BMC Biol. 2020 Sep 3;18(1):114. doi: 10.1186/s12915-020-00846-9.
Bacterial resistance to antibiotics is a growing health problem that is projected to cause more deaths than cancer by 2050. Consequently, novel antibiotics are urgently needed. Since more than half of the available antibiotics target the structurally conserved bacterial ribosomes, factors involved in protein synthesis are thus prime targets for the development of novel antibiotics. However, experimental identification of these potential antibiotic target proteins can be labor-intensive and challenging, as these proteins are likely to be poorly characterized and specific to few bacteria. Here, we use a bioinformatics approach to identify novel components of protein synthesis.

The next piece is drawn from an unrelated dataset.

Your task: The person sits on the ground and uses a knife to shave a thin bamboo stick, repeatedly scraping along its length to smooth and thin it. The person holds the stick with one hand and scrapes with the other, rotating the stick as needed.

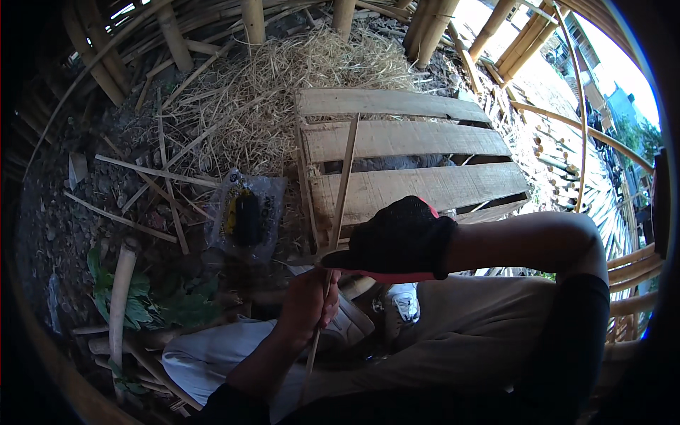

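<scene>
Bare left hand (309, 301) clenched around thin bamboo strip (344, 180), gloved right hand (397, 241) just above it gripping a blade (312, 259) against the strip, strip slanting up over wooden pallet (418, 188), plastic bag (246, 216) left of pallet

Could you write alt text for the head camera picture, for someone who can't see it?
A seated person grips a thin bamboo strip in the bare left hand, the black-gloved right hand closed over it just above. Beyond lie a wooden pallet, straw and a plastic packet.
</scene>
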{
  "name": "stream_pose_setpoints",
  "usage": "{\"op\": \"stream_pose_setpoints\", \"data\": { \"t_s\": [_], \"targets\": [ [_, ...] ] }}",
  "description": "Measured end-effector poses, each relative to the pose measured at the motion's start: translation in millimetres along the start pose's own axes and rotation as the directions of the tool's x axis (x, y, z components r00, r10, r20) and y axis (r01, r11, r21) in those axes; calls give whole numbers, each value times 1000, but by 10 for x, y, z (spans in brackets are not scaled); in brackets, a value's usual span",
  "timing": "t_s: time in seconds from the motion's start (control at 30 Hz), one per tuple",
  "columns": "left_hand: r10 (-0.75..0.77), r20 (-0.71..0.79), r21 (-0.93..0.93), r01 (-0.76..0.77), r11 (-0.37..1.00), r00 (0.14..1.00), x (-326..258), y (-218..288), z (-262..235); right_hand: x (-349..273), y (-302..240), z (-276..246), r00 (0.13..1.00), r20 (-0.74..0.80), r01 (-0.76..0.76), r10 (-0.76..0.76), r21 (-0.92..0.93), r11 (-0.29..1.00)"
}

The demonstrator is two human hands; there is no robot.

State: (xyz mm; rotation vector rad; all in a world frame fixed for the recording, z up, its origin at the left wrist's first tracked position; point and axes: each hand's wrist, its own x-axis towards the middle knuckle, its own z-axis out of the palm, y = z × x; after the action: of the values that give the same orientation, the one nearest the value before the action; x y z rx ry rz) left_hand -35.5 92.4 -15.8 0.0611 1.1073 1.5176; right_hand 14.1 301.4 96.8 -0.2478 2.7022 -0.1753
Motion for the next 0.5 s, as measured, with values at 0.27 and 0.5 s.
{"op": "stream_pose_setpoints", "data": {
  "t_s": [0.27,0.5],
  "targets": [
    [76,-71,104,-68,992,995,13,-18,75,73,1,-64,997,79,22,-7,-188,982],
    [61,-68,132,-52,990,996,-84,-6,101,151,644,-201,935,-113,-355,337,-235,905]
  ]
}}
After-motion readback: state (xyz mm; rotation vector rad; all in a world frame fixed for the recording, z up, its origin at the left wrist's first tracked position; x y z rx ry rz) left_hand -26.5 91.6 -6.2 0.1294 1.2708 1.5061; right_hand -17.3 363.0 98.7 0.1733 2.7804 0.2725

In order to identify these novel proteins, we established a Large-Scale Transcriptomic Analysis Pipeline in Crowd (LSTrAP-Crowd), where 285 individuals processed 26 terabytes of RNA-sequencing data of the 17 most notorious bacterial pathogens. In total, the crowd processed 26,269 RNA-seq experiments and used the data to construct gene co-expression networks, which were used to identify more than a hundred uncharacterized genes that were transcriptionally associated with protein synthesis. We provide the identity of these genes together with the processed gene expression data.

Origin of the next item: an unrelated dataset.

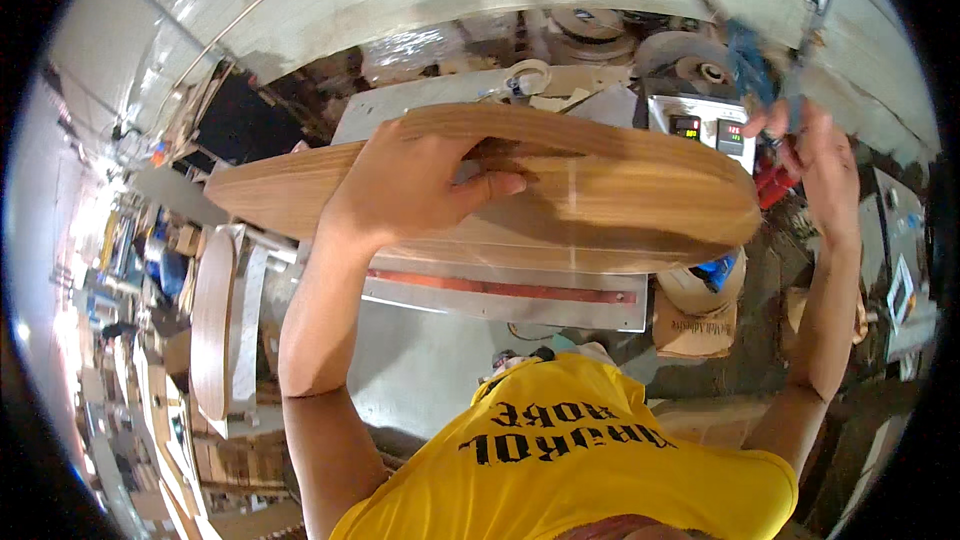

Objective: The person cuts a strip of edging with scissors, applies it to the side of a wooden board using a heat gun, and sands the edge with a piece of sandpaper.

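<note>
A long, oval-ended wooden board [640,190] with striped grain lies across the view, a pale line crossing its right half. My left hand [410,185] grips its upper edge, with the thumb on the near face and the fingers partly hidden behind the edge. At the upper right, my right hand [815,155] is raised beyond the board's end. Its fingers curl round a blue tool [748,60] with a thin dark end, smeared by motion; its exact kind cannot be made out.
Beneath the board is a pale machine table [400,290] with a red strip [500,287]. Behind stands a control box [690,110] with lit displays, beside a tape roll [528,76]. Another curved wooden board [212,325] rests at left; a cardboard box [695,328] sits at right.
</note>
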`<state>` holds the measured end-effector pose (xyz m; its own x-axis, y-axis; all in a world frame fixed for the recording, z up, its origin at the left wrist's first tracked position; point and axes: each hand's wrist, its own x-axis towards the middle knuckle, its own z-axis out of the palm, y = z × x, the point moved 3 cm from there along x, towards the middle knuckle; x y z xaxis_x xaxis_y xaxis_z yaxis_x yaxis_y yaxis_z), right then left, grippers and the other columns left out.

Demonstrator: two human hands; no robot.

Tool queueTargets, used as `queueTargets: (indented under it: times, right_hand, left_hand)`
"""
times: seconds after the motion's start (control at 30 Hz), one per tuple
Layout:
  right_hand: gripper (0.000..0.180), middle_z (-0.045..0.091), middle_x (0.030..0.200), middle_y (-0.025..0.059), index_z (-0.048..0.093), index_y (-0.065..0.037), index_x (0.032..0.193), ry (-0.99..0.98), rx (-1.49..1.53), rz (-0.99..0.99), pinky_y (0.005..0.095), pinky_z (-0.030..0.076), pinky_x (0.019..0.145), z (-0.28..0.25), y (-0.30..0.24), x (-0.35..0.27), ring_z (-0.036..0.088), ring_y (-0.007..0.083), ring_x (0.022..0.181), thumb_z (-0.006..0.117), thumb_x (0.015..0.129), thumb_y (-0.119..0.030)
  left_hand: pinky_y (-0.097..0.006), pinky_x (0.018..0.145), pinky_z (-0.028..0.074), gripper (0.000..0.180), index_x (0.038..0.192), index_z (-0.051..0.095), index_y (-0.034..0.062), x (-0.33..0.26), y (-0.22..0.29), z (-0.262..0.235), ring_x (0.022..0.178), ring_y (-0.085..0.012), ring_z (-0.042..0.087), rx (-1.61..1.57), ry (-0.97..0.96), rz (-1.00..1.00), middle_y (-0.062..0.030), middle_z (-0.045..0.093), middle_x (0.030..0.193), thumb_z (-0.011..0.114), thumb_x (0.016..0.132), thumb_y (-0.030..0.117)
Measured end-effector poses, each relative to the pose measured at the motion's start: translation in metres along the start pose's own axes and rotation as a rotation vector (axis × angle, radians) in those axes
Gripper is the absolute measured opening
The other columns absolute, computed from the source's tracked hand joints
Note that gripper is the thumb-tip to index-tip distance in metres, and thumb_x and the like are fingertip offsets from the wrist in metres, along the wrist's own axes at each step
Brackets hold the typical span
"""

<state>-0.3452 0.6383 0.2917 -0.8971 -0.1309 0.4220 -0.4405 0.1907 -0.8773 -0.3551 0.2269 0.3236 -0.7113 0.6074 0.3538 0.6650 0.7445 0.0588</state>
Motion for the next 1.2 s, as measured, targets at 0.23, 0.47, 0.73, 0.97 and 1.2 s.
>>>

We identified genes related to protein synthesis in common bacterial pathogens and thus provide a resource of potential antibiotic development targets for experimental validation. The data can be used to explore additional vulnerabilities of bacteria, while our approach demonstrates how the processing of gene expression data can be easily crowd-sourced.
细菌对抗生素的耐药性是一个日益严重的健康问题,预计到 2050 年,其导致的死亡人数将超过癌症。因此,急需新型抗生素。由于目前已有一半以上的抗生素针对结构保守的细菌核糖体,因此蛋白质合成相关的因素是新型抗生素开发的主要目标。然而,这些潜在抗生素靶蛋白的实验鉴定可能既费力又具有挑战性,因为这些蛋白可能特征不明显且特异性差。在这里,我们使用生物信息学方法来鉴定新的蛋白质合成成分。

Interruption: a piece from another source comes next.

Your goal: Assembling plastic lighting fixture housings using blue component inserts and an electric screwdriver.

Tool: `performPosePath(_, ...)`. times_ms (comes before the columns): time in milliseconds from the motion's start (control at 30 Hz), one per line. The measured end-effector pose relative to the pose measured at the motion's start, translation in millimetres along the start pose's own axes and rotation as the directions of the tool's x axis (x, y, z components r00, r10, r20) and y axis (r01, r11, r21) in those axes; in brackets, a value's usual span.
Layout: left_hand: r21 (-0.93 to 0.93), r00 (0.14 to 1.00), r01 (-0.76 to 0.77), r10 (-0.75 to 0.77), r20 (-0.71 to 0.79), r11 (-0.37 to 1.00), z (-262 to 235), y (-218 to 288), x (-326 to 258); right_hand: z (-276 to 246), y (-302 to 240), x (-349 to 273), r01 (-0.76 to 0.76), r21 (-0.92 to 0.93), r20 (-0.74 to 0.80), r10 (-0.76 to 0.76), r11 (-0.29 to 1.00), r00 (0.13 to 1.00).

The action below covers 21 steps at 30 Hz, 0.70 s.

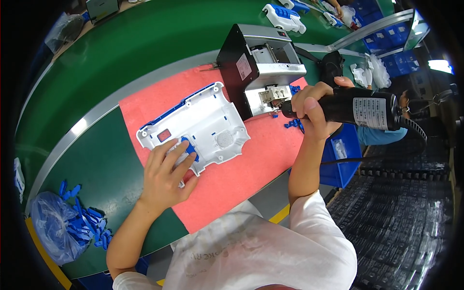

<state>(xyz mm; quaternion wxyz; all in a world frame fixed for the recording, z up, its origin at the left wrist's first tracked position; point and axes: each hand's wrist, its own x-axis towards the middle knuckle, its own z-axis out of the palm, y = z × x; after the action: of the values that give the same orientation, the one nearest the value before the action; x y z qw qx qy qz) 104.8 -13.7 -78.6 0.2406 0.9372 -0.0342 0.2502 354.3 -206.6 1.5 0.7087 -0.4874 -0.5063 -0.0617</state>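
A white plastic housing shell [208, 118] with a blue edge strip lies with its hollow side up on a pink mat. My left hand [166, 171] rests over its near edge, fingers spread, with fingertips on a blue plastic piece [189, 149] inside the shell. My right hand [314, 108] is closed round a black electric screwdriver [360, 107] held nearly level. The screwdriver's tip points left, at the metal outlet [274, 95] of a screw feeder [256, 67]. Whether the tip touches the outlet or carries a screw, I cannot tell.
Small blue parts [293, 123] lie beside the feeder. A clear bag [55, 227] and loose blue pieces [92, 224] are at the left on the green bench. Below the bench's right edge stands a blue bin [345, 164]. White-and-blue assemblies [285, 18] and a co-worker's hand [336, 6] are at the far side.
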Motion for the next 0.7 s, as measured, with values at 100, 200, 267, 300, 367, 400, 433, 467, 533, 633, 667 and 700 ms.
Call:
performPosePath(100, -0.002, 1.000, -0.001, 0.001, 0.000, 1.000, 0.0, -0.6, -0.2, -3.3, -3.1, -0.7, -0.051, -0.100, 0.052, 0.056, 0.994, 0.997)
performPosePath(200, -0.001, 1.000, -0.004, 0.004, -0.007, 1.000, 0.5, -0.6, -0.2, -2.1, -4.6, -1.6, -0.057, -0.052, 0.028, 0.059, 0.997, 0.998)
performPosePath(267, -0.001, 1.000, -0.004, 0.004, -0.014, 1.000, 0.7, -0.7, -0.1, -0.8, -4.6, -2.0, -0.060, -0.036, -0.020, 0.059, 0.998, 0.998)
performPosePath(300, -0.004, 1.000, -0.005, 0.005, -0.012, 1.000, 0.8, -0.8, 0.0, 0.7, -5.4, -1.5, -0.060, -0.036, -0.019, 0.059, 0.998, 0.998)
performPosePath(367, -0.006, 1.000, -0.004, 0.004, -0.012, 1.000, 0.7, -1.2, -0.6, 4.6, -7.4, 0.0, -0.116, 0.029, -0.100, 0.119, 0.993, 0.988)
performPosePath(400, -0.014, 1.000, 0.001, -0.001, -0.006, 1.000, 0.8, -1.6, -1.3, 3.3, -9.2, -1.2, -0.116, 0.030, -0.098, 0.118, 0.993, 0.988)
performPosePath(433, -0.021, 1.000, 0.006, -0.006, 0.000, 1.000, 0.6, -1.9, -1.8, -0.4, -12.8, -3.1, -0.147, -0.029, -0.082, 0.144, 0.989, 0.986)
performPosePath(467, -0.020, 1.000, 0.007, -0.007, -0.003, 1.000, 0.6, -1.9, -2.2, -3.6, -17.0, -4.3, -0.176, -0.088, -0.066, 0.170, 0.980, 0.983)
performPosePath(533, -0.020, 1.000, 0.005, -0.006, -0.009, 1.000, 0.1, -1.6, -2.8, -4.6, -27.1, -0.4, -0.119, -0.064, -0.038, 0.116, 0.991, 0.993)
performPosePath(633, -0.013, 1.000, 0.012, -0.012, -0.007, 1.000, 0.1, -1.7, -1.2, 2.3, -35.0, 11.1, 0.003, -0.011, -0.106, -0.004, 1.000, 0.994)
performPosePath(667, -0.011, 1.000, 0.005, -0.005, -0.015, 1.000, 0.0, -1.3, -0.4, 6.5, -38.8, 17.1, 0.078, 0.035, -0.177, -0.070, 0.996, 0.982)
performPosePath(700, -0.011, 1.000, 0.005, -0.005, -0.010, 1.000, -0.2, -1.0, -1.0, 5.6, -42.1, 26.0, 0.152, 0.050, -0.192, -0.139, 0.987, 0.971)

为了鉴定这些新蛋白,我们建立了一个大规模转录组分析管道 Crowd(LSTrAP-Crowd),其中 285 人处理了 17 种最臭名昭著的细菌病原体的 26TB RNA-seq 数据。总的来说,该人群处理了 26269 个 RNA-seq 实验,并使用这些数据构建了基因共表达网络,用于鉴定 100 多个与蛋白质合成转录相关的未表征基因。我们提供了这些基因的身份以及经过处理的基因表达数据。
我们在常见细菌病原体中鉴定了与蛋白质合成相关的基因,从而为实验验证提供了潜在抗生素开发目标的资源。该数据可用于探索细菌的其他弱点,而我们的方法则证明了如何轻松地将基因表达数据众包处理。